In recent years, public sector accountability has evolved beyond compliance-based and financially oriented models, incorporating Popular Reporting, Social Reporting, and Sustainability Reporting to enhance transparency, accessibility, and democratic legitimacy (Bovens, 2007; Yusuf et al., 2013; Biancone et al., 2025). There is currently a gap in the comparison of models and approaches adopted.
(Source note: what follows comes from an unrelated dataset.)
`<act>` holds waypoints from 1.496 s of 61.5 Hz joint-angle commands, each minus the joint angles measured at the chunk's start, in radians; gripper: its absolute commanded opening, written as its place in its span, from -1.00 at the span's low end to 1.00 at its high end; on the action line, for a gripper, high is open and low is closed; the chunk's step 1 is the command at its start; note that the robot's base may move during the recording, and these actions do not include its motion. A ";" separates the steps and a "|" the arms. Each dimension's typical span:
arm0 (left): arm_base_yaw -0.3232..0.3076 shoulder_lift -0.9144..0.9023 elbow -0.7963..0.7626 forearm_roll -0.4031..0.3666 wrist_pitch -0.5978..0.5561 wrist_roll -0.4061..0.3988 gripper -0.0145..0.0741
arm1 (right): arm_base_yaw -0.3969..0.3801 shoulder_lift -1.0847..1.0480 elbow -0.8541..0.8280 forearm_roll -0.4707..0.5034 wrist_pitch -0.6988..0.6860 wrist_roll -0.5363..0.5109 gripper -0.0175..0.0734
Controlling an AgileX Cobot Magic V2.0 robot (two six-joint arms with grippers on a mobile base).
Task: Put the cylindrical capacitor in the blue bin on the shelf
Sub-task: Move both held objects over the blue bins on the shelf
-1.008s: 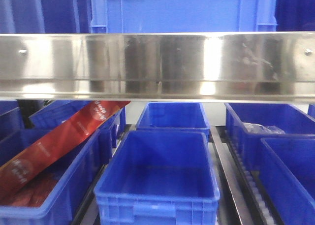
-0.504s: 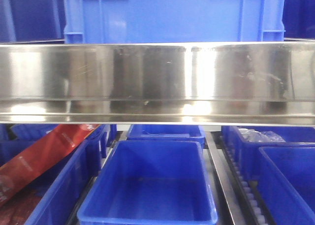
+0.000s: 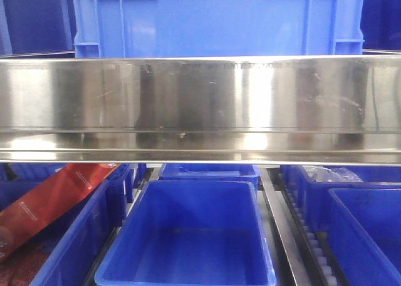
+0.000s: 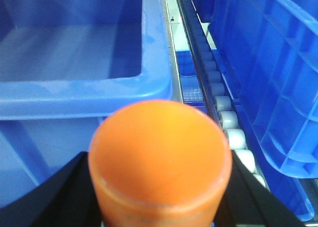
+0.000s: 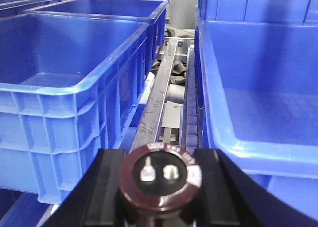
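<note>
The cylindrical capacitor [image 5: 160, 180] is cut off below (as is the blurred orange cylinder [image 4: 159, 162]).

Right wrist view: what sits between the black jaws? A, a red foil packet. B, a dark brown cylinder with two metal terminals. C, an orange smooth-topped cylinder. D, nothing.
B: the dark brown cylindrical capacitor, two silver terminals on its top, sits between the jaws of the right gripper.
</note>
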 commanded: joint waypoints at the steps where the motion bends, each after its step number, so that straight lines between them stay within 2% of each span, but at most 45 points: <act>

Popular Financial Reporting (PFR) or Bilancio POP is a simplified, citizen-oriented reporting tool designed to communicate consolidated financial and non-financial information in a clear and accessible format (Biancone et al., 2025a; Grossi et al., 2021). It emphasizes comprehensibility, inclusion, integrated vision, and the use of emerging technologies to identify citizens’ informational needs integrated by focus on long-term public value created (Biancone et al., 2024). By contrast, Social Reporting focuses on social impact, mission achievement, and stakeholder engagement (Dumay, Guthrie & Farneti, 2010), while Sustainability Reporting adopts an integrated perspective, often structured around the Six Capitals framework, to capture long-term public value creation (Cheng et al., 2014; Secinaro et al., 2022).
Furthermore, these models support participatory budgeting and participatory reporting in the planning, programming and control process. E-participation tools are recognized as mechanisms supporting democratic decision-making and representative democracy based on last evidence of social reporting. Citizen participation is a core element of modern public accountability (Bovens, 2007) and digital platforms can enhance transparency and engagement, although their effectiveness depends on socio-demographic factors and accessible financial and non-financial information (Macintosh, 2004; Meijer & Bolívar, 2016).